Muitos ainda se perguntam o que a propaganda da hope, o CQC, o Zorra Total e a novela Fina Estampa tem a ver os crimes que ocorreram em Brasília ou em Foz do Iguaçu; ou com outros milhares de casos de violência que acontecem cotidianamente no Brasil. Ora, esses programas e seus protagonistas usam todos os recursos, materiais e simbólicos, para construir uma imagem estereotipada da mulher, promíscua ou submissa, reforçando o machismo e a violência sexista.

Se por um lado, a mídia produz e reproduz a objetificação e a mercantilização dos corpos femininos, a exemplo dos programas citados, por outro, culpabiliza as mulheres vitimadas, responsabilizando-as pela violência sofrida, a exemplo do que vimos na cobertura do caso Elisa Samúdio ou nos comentários a respeito do assassinato de Suênia Sousa. “Coitado do cara, tinha um futuro brilhante… ELA estragou a vida dele.” A mesma lógica é utilizada para culpabilizar as mulheres vítimas de estupro, questionando-se a roupa que vestem ou os lugares que freqüentam.

Dados comprovam que a violência doméstica não tem restrições de raça, classe ou idade; todas as mulheres estão sujeitas a ela e isso independe de seu comportamento ou postura pessoal. A violência é a expressão exacerbada de uma cultura machista e patriarcal, historicamente incorporada ao nosso cotidiano. Ciente desta realidade e do papel que cumpre na sociedade, um sistema midiático que reforça estereótipos e alimenta o ódio contra as mulheres ao invés de denunciar as agressões e seus agentes, é, no mínimo, cúmplice da violência, e precisa ser responsabilizado.

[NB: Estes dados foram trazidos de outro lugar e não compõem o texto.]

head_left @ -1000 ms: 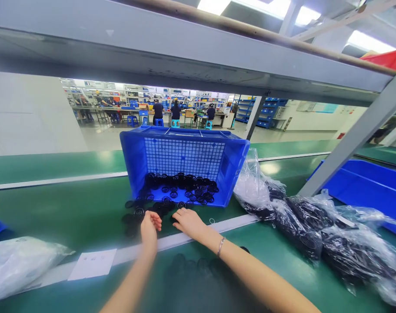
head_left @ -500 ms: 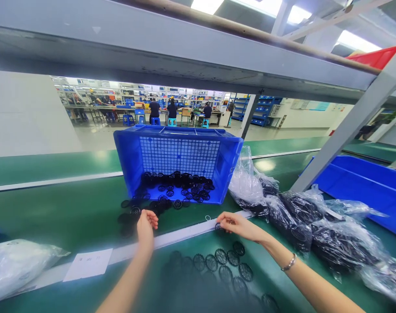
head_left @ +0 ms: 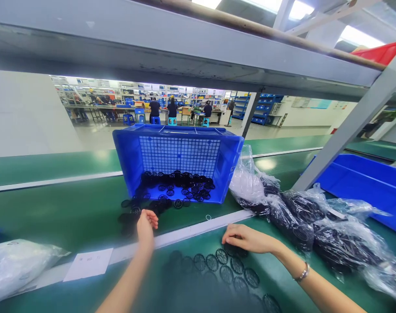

No momento em que Brasília realiza as etapas regionais e Distrital da III Conferência Nacional de Políticas para as Mulheres, este debate não pode ser preterido. O controle social da mídia e a implementação do Pacto Nacional de Enfrentamento à Violência, aí incluída a efetiva aplicação da Lei Maria da Penha pelo poder judiciário, devem estar no centro deste debate. Que as mulheres de Brasília e do Brasil mirem-se em seu exemplo e sigam firmes em sua luta pela igualdade, pelo fim da opressão e de toda forma de violência.

*Elisangela Karlinski é socióloga, militante da Marcha Mundial das Mulheres e membro da Coordenação do Setorial de Mulheres do PT-DF.